From Iceland — Ask Not What Immigration Can Do For You, Ask What You Can Do For Immigration

Ask Not What Immigration Can Do For You, Ask What You Can Do For Immigration

Published June 30, 2006

The Grapevine has long been a strong advocate of the immigrant population in Iceland. We have brought you news from the immigrant community, we have covered important subjects that relate to immigrants, and we have questioned politicians for their stand on immigrant issues. This time, we go a step further, as one of our own, journalist Paul F. Nikolov, takes the first step towards organizing a political party, for the immigrants, by the immigrants, right here on the pages of the Grapevine.

Paul’s initiative could be viewed as an answer to the poor representation of the immigrant community in the recent municipal elections. It could also be viewed as an answer to a recent Gallup poll suggesting that a third of the nation might support an anti-immigration party. Seeing that in Reykjavík, the number of immigrants with voting rights exceeded 5,000, an immigrant party might be a real political force on the municipal level. There are also large immigrant communities in other areas of Iceland so the party could realistically be formed on a national level. I urge immigrants here in Iceland, and those interested in immigrants’ issues to contact Paul and help the project off the ground.
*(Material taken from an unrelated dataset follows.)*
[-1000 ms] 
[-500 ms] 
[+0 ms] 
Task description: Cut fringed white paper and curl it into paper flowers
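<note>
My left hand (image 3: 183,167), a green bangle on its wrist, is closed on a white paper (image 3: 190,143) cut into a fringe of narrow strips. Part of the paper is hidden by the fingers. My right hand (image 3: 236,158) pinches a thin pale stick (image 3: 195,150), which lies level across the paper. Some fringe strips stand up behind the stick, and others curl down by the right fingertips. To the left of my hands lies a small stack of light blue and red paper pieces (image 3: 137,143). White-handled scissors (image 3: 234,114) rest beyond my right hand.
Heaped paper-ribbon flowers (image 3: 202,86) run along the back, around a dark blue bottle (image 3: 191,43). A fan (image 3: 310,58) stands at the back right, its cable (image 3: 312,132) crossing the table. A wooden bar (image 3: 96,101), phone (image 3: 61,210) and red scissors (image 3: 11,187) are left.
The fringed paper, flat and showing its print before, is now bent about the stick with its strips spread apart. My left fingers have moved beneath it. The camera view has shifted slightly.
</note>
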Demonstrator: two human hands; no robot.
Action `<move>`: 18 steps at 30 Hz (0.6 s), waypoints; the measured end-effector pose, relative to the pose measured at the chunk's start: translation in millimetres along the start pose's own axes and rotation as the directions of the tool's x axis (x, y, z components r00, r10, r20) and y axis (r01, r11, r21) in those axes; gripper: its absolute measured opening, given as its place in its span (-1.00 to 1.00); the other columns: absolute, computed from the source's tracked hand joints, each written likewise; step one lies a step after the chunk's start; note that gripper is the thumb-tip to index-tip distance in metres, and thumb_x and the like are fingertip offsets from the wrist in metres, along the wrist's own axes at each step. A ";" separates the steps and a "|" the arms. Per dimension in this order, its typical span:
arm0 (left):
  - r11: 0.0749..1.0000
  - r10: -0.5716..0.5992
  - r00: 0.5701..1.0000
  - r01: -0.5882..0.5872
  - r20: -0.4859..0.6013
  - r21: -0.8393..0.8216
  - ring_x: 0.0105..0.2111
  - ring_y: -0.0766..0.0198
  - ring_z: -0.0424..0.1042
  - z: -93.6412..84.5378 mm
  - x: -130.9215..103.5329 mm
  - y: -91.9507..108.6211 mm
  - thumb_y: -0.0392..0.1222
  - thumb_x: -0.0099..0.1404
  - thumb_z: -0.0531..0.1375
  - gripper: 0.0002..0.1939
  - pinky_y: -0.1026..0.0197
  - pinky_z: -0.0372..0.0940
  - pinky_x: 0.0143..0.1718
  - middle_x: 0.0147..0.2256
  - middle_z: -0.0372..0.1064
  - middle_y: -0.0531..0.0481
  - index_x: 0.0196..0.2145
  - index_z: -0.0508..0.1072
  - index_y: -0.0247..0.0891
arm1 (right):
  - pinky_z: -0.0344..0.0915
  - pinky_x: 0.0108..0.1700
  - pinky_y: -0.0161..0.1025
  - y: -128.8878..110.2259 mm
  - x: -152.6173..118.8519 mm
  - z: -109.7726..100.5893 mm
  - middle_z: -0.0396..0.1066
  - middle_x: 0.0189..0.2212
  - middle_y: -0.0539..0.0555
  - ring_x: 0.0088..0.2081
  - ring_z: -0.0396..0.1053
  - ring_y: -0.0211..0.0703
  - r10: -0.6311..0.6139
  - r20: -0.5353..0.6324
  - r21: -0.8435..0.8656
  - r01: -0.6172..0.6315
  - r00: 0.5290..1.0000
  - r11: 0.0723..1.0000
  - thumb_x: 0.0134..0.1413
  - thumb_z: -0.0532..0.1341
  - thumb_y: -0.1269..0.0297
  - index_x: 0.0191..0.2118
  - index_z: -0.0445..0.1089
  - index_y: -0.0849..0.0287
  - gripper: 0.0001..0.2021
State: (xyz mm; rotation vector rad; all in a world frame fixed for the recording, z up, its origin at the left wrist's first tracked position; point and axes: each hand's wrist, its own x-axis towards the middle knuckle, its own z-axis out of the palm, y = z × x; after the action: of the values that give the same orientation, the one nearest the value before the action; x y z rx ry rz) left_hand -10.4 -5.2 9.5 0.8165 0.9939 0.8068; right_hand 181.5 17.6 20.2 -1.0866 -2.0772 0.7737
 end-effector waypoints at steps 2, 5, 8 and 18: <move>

Apart from breaking new ground in the political landscape, this issue is focused on the Icelandic heritage. The Grapevine’s journalists celebrated the Independence Day on June 17, visited the Viking Festival in Hafnafjörður, and took a tour of historical sites from the Icelandic Sagas. We also enjoyed a good conversation with Scottish crime novelist Ian Rankin, and traveled to Greenland. I guess we could have done more, but the World Cup is still the main agenda around the office. I’m still bummed by the fact that our lovely national team didn’t make it to the final competition in Germany, but I’d like to thank them for taking the time to pose for our cover.

At last, in the last issue, we misstated that Mikael Torfason is the editor of the gossip weekly Hér og Nú. The truth is that Torfason is the editor of the slightly less cheesy Séð og Heyrt. Or is it the other way around? I keep getting those confused. In any case, this has now been corrected… I think.